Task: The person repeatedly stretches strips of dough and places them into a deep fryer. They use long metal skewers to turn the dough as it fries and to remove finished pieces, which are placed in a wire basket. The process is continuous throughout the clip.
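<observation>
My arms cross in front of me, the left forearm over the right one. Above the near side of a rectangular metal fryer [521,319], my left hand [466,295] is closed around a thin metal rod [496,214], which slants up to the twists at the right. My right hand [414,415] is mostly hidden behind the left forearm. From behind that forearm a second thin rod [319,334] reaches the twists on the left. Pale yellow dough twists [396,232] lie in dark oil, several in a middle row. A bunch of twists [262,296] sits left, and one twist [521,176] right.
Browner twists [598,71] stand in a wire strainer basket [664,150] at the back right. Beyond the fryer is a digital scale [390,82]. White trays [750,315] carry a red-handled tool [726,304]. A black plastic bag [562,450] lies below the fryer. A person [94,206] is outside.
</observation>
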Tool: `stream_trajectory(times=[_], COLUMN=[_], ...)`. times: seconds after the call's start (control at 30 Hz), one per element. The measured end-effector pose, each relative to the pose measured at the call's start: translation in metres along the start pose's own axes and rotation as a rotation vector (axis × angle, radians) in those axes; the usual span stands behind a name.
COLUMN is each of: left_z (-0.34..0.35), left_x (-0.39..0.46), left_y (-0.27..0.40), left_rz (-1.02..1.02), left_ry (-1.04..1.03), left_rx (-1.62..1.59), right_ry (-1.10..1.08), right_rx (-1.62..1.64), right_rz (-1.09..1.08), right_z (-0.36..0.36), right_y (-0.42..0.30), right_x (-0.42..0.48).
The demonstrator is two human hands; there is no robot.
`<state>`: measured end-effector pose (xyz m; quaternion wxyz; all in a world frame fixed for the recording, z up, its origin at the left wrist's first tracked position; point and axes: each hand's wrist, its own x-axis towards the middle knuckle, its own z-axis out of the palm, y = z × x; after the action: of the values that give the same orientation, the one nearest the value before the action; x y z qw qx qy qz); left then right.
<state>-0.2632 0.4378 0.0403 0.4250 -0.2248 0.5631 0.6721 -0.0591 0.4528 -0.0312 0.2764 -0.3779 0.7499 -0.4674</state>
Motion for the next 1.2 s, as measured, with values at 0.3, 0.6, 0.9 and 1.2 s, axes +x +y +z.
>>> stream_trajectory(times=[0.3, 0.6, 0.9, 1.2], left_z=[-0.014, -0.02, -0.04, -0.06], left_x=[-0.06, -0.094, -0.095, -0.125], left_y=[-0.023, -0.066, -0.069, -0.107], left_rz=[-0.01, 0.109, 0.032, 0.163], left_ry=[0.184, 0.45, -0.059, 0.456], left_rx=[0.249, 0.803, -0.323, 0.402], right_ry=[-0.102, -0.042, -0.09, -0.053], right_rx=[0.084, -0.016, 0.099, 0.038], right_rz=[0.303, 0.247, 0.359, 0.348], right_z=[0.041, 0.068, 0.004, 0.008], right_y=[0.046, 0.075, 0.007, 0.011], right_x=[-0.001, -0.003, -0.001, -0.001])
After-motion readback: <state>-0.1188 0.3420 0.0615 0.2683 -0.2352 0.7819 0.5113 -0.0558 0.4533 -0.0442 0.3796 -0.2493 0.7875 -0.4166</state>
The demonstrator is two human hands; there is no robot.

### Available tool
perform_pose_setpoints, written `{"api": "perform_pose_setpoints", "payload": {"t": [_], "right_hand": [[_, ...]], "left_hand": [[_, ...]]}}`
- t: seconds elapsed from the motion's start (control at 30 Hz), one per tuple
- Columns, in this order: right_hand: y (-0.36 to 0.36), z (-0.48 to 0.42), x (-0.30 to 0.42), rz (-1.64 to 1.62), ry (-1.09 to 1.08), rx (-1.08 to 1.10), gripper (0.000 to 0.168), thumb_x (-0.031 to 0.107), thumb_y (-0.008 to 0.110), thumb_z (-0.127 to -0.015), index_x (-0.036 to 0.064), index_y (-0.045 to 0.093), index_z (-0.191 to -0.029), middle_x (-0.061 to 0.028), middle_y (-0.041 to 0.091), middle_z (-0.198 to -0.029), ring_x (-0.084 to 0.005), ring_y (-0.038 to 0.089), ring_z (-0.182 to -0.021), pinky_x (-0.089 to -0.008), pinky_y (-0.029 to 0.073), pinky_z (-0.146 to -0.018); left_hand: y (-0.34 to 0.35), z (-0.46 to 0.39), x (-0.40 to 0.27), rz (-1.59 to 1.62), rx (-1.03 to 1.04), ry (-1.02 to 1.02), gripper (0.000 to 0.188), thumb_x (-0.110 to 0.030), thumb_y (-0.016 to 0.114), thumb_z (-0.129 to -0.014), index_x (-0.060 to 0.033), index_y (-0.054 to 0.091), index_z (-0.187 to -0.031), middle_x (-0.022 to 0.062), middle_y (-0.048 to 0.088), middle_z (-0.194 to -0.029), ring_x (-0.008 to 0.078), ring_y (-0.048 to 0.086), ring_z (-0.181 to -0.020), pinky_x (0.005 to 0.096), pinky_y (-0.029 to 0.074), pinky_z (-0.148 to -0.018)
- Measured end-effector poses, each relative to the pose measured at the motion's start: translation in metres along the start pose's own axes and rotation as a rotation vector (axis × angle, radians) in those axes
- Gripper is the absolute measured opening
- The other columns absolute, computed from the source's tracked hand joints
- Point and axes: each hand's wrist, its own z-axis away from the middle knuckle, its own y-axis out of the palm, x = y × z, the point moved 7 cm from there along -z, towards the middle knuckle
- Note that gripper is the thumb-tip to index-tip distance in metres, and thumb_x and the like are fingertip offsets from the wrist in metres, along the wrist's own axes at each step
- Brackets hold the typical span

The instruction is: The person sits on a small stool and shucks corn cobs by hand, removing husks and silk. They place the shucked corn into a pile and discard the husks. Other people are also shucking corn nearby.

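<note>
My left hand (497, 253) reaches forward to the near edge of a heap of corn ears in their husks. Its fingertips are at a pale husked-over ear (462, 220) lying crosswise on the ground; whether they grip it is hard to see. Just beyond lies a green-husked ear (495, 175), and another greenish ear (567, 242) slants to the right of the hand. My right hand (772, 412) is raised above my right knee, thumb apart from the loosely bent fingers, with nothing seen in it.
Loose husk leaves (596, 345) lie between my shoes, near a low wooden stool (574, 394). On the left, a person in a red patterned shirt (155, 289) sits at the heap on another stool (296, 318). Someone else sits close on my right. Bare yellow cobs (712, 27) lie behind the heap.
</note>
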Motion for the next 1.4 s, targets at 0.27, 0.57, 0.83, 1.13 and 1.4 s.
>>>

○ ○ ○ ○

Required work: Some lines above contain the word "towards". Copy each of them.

Task answer:
`<state>`: measured end-effector pose (xyz m; quaternion wxyz; all in a world frame fixed for the recording, z up, its origin at the left wrist's first tracked position; point and axes: each hand's wrist, its own x-axis towards the middle knuckle, its own z-axis out of the palm, y = z × x; after the action: of the values that give the same orientation, the one nearest the value before the action; x y z qw qx qy qz); left then right.
- Point and axes: each hand's wrist, its own z-axis away from the middle knuckle, its own y-axis out of the palm, x = y × z, the point moved 7 cm from there along -z, towards the middle knuckle

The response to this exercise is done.